WHAT YOU HAVE TO DO: What is the number of lines in the data holding the word "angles"? Give that number by itself.

SUPPLIED INFORMATION:
============================================================

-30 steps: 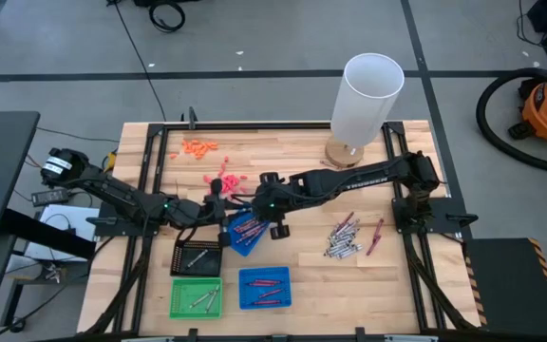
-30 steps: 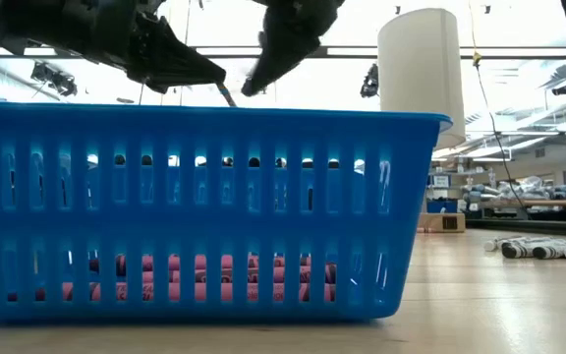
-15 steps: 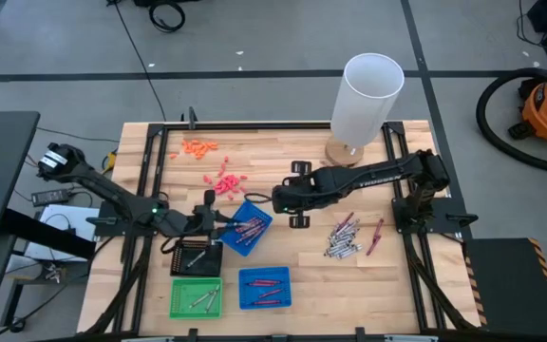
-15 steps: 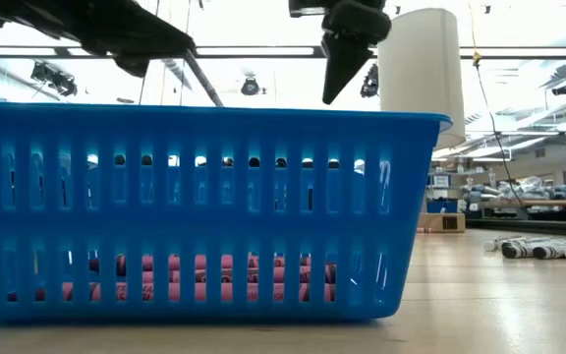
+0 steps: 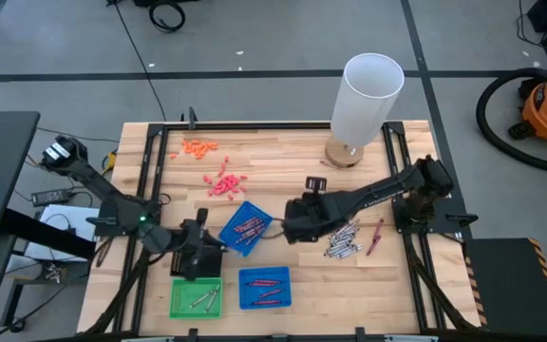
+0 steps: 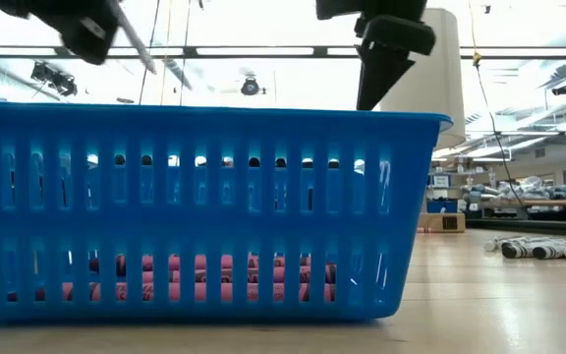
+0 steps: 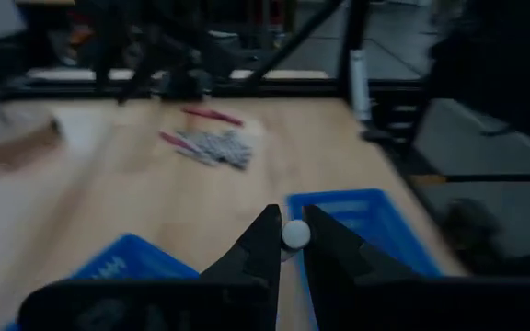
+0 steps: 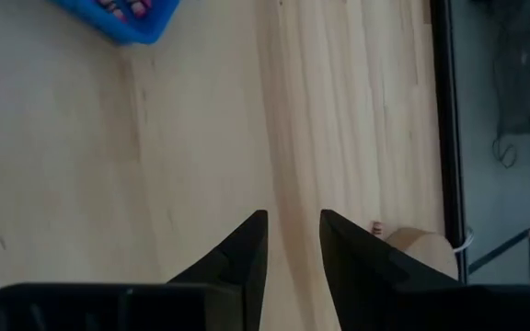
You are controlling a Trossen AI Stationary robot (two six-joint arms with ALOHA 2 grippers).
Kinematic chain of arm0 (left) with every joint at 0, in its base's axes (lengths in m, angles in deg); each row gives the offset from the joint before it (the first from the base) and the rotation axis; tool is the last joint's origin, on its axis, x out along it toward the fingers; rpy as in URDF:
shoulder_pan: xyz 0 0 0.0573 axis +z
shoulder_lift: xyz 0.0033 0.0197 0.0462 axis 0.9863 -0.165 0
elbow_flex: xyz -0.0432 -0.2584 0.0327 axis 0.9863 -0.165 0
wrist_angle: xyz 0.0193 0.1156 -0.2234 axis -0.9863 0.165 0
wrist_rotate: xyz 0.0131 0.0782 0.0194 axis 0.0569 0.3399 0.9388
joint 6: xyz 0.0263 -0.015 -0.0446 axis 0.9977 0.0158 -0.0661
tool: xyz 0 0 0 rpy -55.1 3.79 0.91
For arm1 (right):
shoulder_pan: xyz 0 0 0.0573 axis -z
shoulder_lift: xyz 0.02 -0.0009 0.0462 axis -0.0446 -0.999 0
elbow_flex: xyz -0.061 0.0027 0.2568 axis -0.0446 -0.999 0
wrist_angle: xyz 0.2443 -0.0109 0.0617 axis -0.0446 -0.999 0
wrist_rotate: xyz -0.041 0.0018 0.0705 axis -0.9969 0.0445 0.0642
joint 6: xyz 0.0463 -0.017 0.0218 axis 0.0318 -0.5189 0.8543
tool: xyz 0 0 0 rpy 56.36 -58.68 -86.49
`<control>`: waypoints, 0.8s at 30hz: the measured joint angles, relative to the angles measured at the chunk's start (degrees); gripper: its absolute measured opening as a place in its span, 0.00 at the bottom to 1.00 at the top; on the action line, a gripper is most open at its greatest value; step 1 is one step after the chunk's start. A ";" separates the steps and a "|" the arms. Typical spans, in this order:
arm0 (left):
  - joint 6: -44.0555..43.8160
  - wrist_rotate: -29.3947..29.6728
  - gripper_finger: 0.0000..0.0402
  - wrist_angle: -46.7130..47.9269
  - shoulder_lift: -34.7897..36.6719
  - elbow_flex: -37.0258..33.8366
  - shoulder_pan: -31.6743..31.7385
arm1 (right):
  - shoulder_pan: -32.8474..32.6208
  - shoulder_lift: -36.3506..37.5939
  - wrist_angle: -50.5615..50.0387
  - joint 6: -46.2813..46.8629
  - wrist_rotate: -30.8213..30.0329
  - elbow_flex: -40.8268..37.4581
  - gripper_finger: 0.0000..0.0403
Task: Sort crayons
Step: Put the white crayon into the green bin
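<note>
The left gripper [image 7: 288,241] clenches a grey crayon [image 7: 294,234] above the black tray [image 5: 198,258], lower left in the high view. Next it should drop it there. The right gripper [image 8: 292,241], released and empty, hovers near the loose crayons [image 5: 345,239] at centre right.

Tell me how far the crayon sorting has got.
Partly done: crayons already lie in the green tray, the front blue tray and the tilted blue tray. The left tool grips a grey crayon above the black tray. The loose pile remains.
</note>
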 joint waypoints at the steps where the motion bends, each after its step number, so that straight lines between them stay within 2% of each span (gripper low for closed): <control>1: -1.57 -0.04 0.10 1.63 0.81 0.46 -1.15 | -0.83 0.00 0.04 0.87 -0.80 -0.33 0.27; 5: -11.54 -0.56 0.10 11.68 4.05 3.37 -6.02 | -4.12 0.00 0.06 3.56 -4.44 -1.57 0.27; 10: -33.46 -9.42 0.10 25.34 4.30 6.34 -10.73 | -6.72 0.00 0.79 4.44 -8.27 -1.63 0.27; 14: -49.17 -13.59 0.10 31.66 2.46 6.87 -13.98 | -7.46 0.00 1.61 4.00 -9.24 -1.63 0.27; 19: -60.92 -19.79 0.10 34.27 -1.38 7.93 -16.04 | -7.42 0.00 2.60 4.00 -9.24 -1.63 0.27; 24: -64.13 -21.61 0.10 37.69 -5.63 9.80 -15.59 | -7.45 0.00 4.69 3.47 -9.22 -1.63 0.27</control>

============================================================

EXERCISE RESULT: 2